Lembro-me de um natal quando tinha cinco ou sei anos. Morávamos no interior, na sede de um distrito, não me lembro exatamente o que meu pai fazia nessa época, só sei que morávamos numa casa nos fundos da casa de uma outra família. Para variar, nossa situação financeira não era lá muito boa. Meu irmão mais novo nasceu nessa casa. Lembro-me daquela noite, do corre-corre, da parteira chegando, minha irmã mais velha mandando a gente voltar pra cama, do choro do bebê.

Meu irmão nasceu em junho. As lembranças de criança são um tanto esparsas e depois do nascimento do dele, me lembro do natal. Meu Pai chegou bem tarde naquela véspera. Trazia ás costas, um saco cheio de coisas para nós. Éramos nove filhos nessa época. Para as meninas menores, eu e minha irmã, ele trouxe uma bonequinha de plástico para cada uma, daquelas com cabelo que parece de milho. Para os dois meninos mais novos ele trouxe um carrinho. Um só. Um dos meus irmãos, o que tinha 10 anos, recusou e disse que não precisava de presente. Lembro-me do meu pai ter ficado zangado. Lembro do meu irmão chorando. Lembro-me de minha mãe triste. Lembro de meu pai ter pego o cinto e batido no meu irmão. São lembranças tristes. Não sei se meu pai não tinha dinheiro suficiente ou se ele esqueceu de um dos meninos. Só sei que foi triste.
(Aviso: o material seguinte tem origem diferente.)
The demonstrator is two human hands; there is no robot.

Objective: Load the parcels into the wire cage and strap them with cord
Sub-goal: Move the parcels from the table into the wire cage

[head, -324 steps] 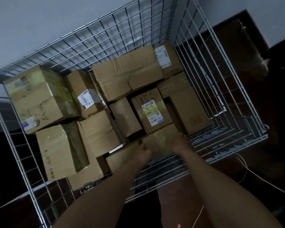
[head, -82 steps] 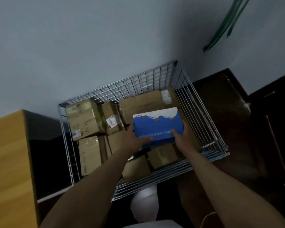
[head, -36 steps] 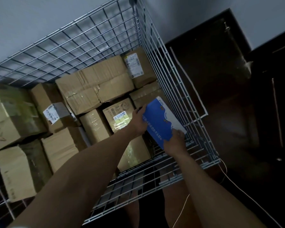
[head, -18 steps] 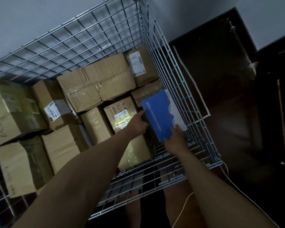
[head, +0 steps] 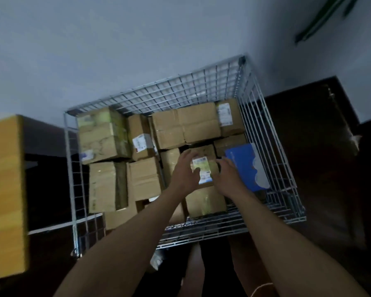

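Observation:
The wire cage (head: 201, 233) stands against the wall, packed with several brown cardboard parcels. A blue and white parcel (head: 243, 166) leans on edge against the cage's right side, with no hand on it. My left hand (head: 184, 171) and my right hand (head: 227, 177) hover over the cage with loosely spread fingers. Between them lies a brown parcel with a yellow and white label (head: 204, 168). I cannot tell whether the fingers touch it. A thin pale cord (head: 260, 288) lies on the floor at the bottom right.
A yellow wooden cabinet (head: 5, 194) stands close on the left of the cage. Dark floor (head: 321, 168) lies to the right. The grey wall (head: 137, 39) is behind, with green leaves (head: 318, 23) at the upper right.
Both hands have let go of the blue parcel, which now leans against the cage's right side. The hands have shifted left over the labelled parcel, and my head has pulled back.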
E isso dói.

Lembro-me ainda, de que quando moramos nessa casa, não havia água encanada nem poço e precisávamos pedir licença para nossos vizinhos da frente para pegar água num cano que passava no meio do terreiro entre as duas casas. Isso fazia com que a água para a casa da frente fosse interrompida. E isso nos custava muitos xingos. Anos mais tarde minha mãe me contou que essa família chegou a nos sustentar por uns tempos. Acabaram sendo padrinhos de meu irmão que nasceu lá. Eram épocas de vacas magras.

Bem, por falar em vaca, no dia seguinte ao natal, eu estava brincando no pátio e esqueci minha bonequinha na cerca e uma vaca mastigou! Que coisa! Essa mesma vaca já tinha mastigado uma blusinha de flanela que minha mãe tinha costurado pra mim. Bem feito, quem manda esquecer as coisas lá fora!

Mas nem tudo era tristeza. Brinquei muito naquele lugar. O sítio proporciona isso pra gente: espaços abertos, natureza, árvores, riachos, crianças. Naquela época ainda não ia à escola e só brincava. Infelizmente havia sempre uma vaca para estragar tudo! Mas crianças não vêem a vida com olhos de tristeza. Elas têm olhos de aventura, enxergam aquilo que os adultos, com os olhos embaçados já esqueceram.

Voltei aquele lugar quando adulta. Qual não foi a minha surpresa ao observar que aquele mundo, aquelas coisas que para mim eram tão grandes, agora pareciam tão pequenas, sem vida e sem graça. O mundo passou a ser pequeno, meus olhos já não tem tanta perspectiva. Já não vejo o filete de água do riacho como um grande rio a ser atravessado com um barco pirata. Como diria Rubens Alves, com as suas jabuticabas, já não há pêssegos e peras a serem comidas no galho mais alto. A gente se contenta com as da feira mesmo.